At various levels within the Dox Formation, dark basalt has been injected as sills. They form very prominent, dark gray cliffs in the area below Desert View and west of Palisades of the Desert. In addition, a number of small, dark basalt dikes also have intruded into the Dox Formation.[6] [8]

Contacts

The lower contact of the Dox Formation with the underlying Shinumo Quartzite appears to be gradational and is marked by a change in topographic expression and color. The basal 12m (39feet) of the Dox Formation directly overlying Shinumo Quartzite consists of predominantly dark green to black, fissile, slope-forming shale that contains thin sandstone beds. This shale makes a distinct notch between the resistant cliff-forming quartzites of the Shinumo Quartzite underlying them and resistant cliff-forming arkosic sandstones of the Dox Formation overlying them.

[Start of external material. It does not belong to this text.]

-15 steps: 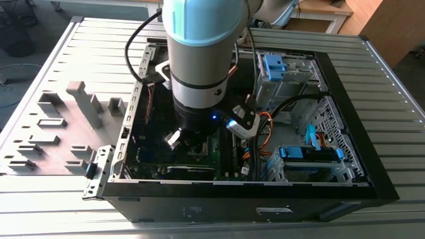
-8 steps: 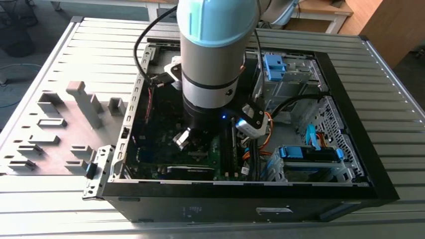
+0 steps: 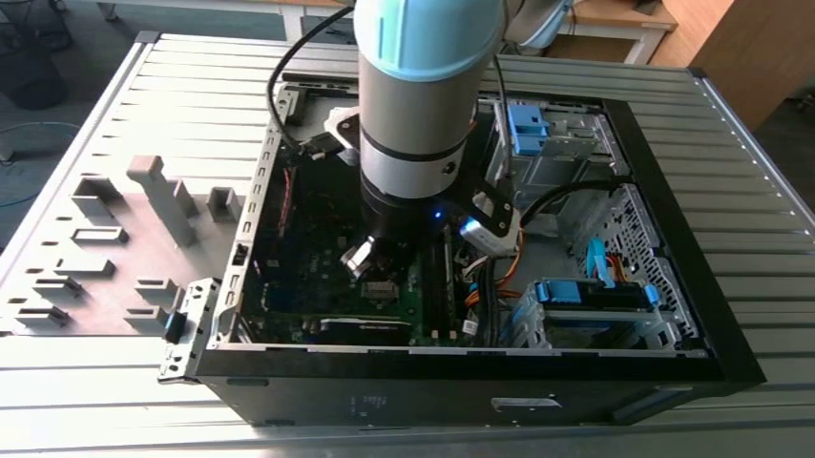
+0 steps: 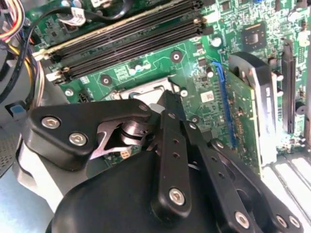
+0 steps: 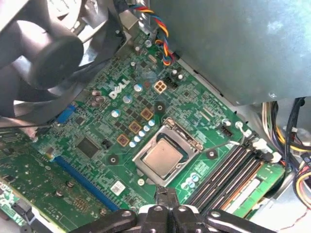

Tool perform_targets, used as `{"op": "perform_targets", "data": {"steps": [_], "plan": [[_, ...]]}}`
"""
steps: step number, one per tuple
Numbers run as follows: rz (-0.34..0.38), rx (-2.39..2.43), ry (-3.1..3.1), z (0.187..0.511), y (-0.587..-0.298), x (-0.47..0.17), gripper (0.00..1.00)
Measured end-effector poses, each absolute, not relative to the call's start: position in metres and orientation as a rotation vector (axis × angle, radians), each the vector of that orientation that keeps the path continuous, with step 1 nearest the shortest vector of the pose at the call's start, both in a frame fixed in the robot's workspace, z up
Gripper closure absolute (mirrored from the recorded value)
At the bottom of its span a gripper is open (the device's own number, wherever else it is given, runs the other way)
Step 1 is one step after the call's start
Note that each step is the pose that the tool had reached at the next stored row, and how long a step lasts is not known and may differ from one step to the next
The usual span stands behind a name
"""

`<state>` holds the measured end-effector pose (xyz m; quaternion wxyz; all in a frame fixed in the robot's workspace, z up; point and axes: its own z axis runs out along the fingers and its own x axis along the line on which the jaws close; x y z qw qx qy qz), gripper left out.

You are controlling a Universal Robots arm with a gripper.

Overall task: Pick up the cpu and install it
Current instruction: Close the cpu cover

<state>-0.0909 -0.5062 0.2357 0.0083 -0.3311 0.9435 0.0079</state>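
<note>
Exterior view: arm blocks most of the board in the frame's centre, so the socket under the claw is hard to make out. Second wrist view: claw linkage covers most of the socket. Fan is cut off.

One open PC case lies on a ribbed metal worktop, with grey fixture blocks at centre left and wooden furniture at upper right.

One cpu, lying in the socket. Four black memory slots are beside it. One claw: fingers drawn together, gripping nothing, just off the socket edge.
</note>
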Motion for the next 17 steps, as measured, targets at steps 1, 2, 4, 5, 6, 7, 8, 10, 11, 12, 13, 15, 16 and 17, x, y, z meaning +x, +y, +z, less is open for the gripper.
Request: {"op": "perform_targets", "data": {"steps": [1,2,4,5,6,7,8,10,11,12,13,15,16,17], "plan": [[0.025,-1.048,2.944,0.2356,-0.5062,-0.0909,0.89],[0.025,-1.071,2.936,0.2355,-0.5062,-0.0909,0.89],[0.025,-1.124,2.917,0.2350,-0.5062,-0.0909,0.89],[0.025,-1.150,2.906,0.2348,-0.5062,-0.0908,0.89],[0.026,-1.179,2.895,0.2346,-0.5062,-0.0908,0.89],[0.026,-1.205,2.885,0.2344,-0.5062,-0.0909,0.89],[0.026,-1.231,2.874,0.2342,-0.5062,-0.0909,0.89],[0.027,-1.281,2.852,0.2340,-0.5062,-0.0908,0.89],[0.027,-1.303,2.842,0.2338,-0.5062,-0.0909,0.89],[0.028,-1.327,2.831,0.2337,-0.5062,-0.0908,0.89],[0.029,-1.351,2.819,0.2336,-0.5062,-0.0908,0.89],[0.030,-1.398,2.796,0.2333,-0.5062,-0.0908,0.89],[0.031,-1.422,2.784,0.2332,-0.5062,-0.0909,0.89],[0.031,-1.447,2.772,0.2331,-0.5062,-0.0908,0.89]]}}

The change in topographic expression, color, and the facies change, from quartz arenite, to mudstone and fine-grained arkose – is gradational.[6] [9] The contact between the Dox Formation and the Shinumo Quartzite at Mile 74.7, where the quartzite forms a narrow V-shaped gorge below a platform carved on the soft shale of the Dox Formation, can be seen from Mile 74.[10]

The contact of the Dox Formation with the overlying Cardenas Basalt is smooth, planar, parallel to bedding, and locally interfingering. In places the sandstones of the Dox Formation have small folds and convolutions that are indicative of soft sediment deformation. In addition, in places, the uppermost 60cm (20inches) of the Dox Formation is mildly baked. A thin lava flow occurs within the uppermost part of the Dox Formation. Thus, the contact between the Cardenas Basalt and the Dox Formation is conformable and interfingering. This indicates that sands were still being deposited when the first lavas erupted and that deposition occurred during the transition from the accumulation of Dox Formation to Cardenas Basalt.[6] [8] [11]

The overlying Tonto Group is separated from the Dox Sandstone and the rest of folded and faulted Unkar Group by a prominent angular unconformity, which is part of the Great Unconformity. Typically, the surface of this unconformity is a remarkably flat, ancient erosional surface, often argued to be a peneplain, that cuts across units such as the Bass Formation, Hatakai Shale, and Dox Sandstone. Resistant beds within the Unkar Group, such as Cardenas Basalt and Shinumo Quartzite, form ancient hills, called monadnocks, that rise as much as 240m (790feet) high above this ancient plain. Thin drapes of Tapeats Sandstone of the Tonto Group now cover most of these ancient monadnocks. However, a few of these monadnocks protrude up into the Bright Angel Shale. These monadnocks served locally as sources of coarse-grained sediments that accumulated during the marine transgression to form the Tonto Group.[6] [12]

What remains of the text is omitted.